[Collected data entries]
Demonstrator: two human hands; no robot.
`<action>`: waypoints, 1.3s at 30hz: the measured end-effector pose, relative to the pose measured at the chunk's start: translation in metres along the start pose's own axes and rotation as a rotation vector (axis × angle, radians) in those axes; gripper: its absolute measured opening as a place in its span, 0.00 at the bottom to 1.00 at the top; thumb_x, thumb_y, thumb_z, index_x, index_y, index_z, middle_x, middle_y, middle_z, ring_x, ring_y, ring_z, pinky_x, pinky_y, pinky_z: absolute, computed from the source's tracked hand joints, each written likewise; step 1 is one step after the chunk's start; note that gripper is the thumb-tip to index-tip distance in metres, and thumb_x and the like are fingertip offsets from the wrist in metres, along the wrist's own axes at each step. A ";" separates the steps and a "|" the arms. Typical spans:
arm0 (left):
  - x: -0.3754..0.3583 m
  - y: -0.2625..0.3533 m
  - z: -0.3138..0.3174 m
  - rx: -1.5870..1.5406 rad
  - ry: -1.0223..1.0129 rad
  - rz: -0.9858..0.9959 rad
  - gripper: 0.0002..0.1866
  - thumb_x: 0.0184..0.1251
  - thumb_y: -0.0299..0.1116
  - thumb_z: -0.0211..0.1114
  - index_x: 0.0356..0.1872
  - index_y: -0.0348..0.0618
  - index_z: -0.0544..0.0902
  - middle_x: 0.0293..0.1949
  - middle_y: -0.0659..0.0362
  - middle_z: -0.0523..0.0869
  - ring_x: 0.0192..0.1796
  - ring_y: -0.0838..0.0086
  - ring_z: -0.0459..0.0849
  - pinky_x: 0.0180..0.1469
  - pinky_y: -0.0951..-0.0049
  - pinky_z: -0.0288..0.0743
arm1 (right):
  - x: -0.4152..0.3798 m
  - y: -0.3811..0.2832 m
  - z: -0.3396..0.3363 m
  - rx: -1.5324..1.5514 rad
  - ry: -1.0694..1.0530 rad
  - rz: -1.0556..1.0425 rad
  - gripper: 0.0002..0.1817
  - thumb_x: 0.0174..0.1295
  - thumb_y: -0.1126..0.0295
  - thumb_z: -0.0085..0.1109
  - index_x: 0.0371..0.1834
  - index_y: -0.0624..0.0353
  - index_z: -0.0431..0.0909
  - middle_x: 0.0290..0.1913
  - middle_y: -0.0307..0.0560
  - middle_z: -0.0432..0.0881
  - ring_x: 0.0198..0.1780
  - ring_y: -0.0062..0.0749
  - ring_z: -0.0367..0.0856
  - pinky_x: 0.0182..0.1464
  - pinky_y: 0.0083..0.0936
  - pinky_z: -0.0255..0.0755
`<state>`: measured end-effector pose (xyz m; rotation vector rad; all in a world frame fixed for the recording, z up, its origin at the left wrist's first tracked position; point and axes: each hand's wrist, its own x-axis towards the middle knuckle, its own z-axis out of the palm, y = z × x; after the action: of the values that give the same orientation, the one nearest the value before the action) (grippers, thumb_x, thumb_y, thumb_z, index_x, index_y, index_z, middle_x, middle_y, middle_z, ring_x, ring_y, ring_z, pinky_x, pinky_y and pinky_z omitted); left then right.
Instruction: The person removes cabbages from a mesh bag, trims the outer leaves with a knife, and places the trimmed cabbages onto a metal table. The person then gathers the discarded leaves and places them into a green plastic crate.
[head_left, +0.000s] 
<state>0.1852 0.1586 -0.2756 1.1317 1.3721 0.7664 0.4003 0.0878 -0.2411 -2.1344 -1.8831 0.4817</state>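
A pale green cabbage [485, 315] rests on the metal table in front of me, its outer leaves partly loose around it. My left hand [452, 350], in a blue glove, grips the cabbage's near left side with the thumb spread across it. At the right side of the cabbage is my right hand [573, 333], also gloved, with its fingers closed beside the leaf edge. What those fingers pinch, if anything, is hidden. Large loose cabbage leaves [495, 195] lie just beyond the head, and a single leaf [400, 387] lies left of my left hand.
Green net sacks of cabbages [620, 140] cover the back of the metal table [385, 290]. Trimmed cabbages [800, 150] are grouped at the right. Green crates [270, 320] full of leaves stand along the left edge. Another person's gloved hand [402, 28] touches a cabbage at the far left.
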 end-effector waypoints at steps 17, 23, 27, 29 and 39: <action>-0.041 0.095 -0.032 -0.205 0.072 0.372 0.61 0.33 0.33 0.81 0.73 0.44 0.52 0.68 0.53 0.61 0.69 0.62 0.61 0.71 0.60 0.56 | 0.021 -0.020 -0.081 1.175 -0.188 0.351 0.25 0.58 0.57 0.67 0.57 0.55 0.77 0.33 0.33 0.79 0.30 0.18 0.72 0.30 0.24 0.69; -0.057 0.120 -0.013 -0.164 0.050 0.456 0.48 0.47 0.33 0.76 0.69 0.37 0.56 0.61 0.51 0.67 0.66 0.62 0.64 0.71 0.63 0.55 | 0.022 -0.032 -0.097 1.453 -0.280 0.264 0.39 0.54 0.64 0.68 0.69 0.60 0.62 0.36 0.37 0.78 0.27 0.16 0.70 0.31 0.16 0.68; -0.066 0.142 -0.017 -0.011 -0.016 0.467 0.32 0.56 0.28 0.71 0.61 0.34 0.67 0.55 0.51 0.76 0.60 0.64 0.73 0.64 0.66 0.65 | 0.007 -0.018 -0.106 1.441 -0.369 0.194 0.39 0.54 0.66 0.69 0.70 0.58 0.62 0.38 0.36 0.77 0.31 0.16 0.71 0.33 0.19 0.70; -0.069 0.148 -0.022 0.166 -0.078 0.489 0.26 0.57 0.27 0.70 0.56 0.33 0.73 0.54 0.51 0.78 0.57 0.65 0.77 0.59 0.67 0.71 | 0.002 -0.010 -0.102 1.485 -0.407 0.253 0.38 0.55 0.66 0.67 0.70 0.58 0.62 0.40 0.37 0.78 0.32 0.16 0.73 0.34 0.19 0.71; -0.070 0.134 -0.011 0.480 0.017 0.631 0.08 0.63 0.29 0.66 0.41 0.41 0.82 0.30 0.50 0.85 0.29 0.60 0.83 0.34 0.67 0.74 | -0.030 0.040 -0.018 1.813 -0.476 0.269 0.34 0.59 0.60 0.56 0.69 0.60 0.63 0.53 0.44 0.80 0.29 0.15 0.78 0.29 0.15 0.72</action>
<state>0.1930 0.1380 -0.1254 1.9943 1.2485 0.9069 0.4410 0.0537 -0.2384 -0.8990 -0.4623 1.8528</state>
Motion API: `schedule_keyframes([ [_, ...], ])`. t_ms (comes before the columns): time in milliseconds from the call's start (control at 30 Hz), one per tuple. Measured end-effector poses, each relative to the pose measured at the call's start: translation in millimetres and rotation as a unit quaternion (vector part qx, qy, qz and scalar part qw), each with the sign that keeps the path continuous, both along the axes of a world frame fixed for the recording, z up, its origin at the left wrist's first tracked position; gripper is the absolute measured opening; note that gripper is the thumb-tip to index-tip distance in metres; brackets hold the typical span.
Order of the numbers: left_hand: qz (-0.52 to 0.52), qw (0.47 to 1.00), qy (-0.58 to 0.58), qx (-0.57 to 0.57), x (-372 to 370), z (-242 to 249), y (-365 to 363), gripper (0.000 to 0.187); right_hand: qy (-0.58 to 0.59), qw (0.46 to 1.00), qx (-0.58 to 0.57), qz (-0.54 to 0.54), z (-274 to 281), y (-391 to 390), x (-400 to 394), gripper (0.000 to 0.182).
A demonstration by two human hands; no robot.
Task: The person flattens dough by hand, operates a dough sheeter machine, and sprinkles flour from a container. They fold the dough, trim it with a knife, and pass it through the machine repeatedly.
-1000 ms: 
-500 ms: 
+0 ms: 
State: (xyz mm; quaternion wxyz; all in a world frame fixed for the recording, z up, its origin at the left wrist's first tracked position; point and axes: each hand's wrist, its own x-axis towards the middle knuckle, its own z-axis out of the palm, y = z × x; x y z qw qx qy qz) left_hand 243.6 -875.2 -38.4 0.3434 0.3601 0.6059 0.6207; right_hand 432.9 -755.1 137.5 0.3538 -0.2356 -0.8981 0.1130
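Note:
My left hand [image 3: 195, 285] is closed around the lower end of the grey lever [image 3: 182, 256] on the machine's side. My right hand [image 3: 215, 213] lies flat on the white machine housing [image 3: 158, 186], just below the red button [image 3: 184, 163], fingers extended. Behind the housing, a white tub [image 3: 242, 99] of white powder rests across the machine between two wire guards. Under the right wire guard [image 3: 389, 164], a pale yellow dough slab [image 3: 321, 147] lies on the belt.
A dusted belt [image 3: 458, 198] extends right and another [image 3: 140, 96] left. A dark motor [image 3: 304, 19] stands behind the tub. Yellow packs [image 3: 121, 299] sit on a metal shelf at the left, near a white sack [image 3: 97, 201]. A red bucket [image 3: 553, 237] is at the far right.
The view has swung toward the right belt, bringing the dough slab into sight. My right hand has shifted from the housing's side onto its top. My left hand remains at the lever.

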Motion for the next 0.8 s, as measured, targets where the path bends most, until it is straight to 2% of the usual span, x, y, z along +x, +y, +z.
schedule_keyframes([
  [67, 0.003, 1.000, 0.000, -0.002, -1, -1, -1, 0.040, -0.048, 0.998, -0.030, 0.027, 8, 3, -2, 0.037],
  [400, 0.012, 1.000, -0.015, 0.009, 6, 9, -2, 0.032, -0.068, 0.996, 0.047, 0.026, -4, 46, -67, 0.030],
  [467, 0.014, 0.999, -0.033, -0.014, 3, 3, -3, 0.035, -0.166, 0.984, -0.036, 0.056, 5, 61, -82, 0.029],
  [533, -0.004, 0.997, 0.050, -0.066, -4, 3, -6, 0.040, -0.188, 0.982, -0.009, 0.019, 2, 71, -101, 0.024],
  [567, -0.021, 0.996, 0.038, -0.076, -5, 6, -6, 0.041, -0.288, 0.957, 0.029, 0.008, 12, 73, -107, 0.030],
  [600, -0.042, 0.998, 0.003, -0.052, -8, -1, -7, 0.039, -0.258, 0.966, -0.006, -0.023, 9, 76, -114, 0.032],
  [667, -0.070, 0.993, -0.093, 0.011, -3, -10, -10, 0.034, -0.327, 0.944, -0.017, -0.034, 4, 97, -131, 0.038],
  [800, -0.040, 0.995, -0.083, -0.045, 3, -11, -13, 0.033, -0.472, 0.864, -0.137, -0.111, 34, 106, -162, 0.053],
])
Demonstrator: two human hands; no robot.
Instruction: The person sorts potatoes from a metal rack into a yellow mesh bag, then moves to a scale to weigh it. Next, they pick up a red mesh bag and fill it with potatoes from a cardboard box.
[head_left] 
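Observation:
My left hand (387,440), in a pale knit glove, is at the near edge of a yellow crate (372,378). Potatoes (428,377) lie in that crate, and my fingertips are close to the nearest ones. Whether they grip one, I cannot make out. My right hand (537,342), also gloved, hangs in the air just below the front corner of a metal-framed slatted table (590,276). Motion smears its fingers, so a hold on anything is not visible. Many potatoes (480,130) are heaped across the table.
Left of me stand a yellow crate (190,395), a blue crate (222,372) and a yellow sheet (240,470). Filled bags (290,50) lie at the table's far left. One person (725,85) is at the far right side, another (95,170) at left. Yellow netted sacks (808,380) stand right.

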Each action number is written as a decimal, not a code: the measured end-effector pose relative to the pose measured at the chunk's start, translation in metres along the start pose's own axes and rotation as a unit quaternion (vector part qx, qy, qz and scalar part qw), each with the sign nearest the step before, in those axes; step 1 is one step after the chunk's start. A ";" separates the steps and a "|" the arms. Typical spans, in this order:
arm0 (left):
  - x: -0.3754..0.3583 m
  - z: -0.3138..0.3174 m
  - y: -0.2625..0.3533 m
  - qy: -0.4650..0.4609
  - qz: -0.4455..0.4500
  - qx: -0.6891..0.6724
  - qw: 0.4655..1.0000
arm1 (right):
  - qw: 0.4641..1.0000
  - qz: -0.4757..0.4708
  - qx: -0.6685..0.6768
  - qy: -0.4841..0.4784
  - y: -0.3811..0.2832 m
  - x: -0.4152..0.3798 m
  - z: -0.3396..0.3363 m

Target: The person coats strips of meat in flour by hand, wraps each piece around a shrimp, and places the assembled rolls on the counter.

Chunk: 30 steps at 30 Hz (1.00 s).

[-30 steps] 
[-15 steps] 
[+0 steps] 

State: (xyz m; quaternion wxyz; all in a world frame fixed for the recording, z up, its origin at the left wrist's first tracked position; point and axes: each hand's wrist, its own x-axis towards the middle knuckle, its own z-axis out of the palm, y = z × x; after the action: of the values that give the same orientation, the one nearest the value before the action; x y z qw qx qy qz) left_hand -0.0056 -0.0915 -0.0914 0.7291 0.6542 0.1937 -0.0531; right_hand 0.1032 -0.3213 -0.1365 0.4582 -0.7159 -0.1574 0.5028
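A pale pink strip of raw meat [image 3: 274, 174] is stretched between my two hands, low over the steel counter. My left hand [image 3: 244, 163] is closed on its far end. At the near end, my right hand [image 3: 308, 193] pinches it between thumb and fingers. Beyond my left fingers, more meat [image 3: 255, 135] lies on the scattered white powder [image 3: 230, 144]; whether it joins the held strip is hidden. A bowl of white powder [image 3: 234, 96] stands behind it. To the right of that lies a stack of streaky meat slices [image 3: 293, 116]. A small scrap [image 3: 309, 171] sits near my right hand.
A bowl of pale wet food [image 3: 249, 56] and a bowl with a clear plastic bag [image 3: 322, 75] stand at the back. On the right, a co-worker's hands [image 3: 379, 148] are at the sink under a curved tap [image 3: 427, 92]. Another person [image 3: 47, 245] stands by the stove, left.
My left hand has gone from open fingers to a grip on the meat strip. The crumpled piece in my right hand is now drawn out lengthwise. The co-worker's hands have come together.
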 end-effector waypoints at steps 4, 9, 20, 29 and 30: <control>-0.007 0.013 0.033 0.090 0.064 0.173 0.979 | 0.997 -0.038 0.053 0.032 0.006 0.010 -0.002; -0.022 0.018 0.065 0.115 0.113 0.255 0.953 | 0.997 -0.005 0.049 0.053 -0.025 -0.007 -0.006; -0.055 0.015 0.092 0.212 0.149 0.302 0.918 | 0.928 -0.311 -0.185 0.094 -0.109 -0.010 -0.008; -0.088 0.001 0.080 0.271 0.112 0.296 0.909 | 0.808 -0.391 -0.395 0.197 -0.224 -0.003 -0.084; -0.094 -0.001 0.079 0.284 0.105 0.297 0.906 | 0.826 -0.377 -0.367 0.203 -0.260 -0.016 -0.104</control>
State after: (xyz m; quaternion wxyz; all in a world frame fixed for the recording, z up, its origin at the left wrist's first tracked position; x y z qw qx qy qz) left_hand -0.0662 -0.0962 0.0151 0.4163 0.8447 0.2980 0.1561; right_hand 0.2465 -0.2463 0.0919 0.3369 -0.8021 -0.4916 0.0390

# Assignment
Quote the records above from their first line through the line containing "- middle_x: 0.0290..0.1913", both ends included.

# Answer to this task
Demonstrator: two human hands; no robot.
`<action>`: waypoints, 1.3s at 30hz: the measured end-effector pose, relative to the pose measured at the chunk's start: translation in metres along the start pose's own axes and rotation as a rotation vector (axis × angle, radians) in those axes; gripper: its absolute measured opening as a place in its span, 0.00 at the bottom to 1.00 at the top; thumb_x, thumb_y, thumb_z, index_x, index_y, index_z, middle_x, middle_y, middle_z, ring_x, ring_y, ring_z, pinky_x, pinky_y, pinky_z: absolute, computed from the source's tracked hand joints, each written likewise; step 1 is one step after the chunk's start; note that gripper is the thumb-tip to index-tip distance in metres, and thumb_x and the like are fingertip offsets from the wrist in metres, along the wrist's own axes at each step. A ";" separates the steps and a "|" the arms. Typical spans:
arm0 (left):
  - x: -0.3754..0.3583 m
  - y: -0.2625..0.3533 m
  - z: -0.3138..0.3174 m
  - rx: -1.5870..1.5406 rad
  - ry: -1.0223..1.0129 rad
  - rz: -0.9858..0.9959 rad
  - gripper: 0.0002..0.1866
  - thumb_x: 0.0184..0.1251
  - thumb_y: -0.0299..0.1116
  - thumb_z: -0.0211..0.1114
  - index_x: 0.0356..0.1872
  - index_y: -0.0348..0.0618
  - index_z: -0.0544..0.0902
  - middle_x: 0.0293..0.1949
  - middle_y: -0.0659..0.0362
  - middle_z: -0.0523..0.0869
  - ring_x: 0.0192..0.1796
  - ring_y: -0.0838..0.0086
  - ring_z: -0.0459..0.0849
  - pinky_x: 0.0180..0.1469
  - pinky_y: -0.0951..-0.0049
  - pinky_z: -0.0288..0.0743
arm1 (right):
  - x: -0.4152..0.3798 m
  - y: -0.3811..0.2832 m
  - z: -0.3396..0.3363 m
  - rx: -1.5324..1.5514 rad
  - ry: -1.0694..1.0530 rad
  - rz: -1.0556..1.0425 rad
  - gripper: 0.0002..0.1817
  - thumb_x: 0.0174..0.1295
  - thumb_y: -0.1126..0.0295
  - thumb_z: -0.0085..0.1109
  - index_x: 0.0371..0.1834
  - index_y: -0.0624..0.0353
  - index_z: -0.0431..0.0909
  - middle_x: 0.0290..0.1913

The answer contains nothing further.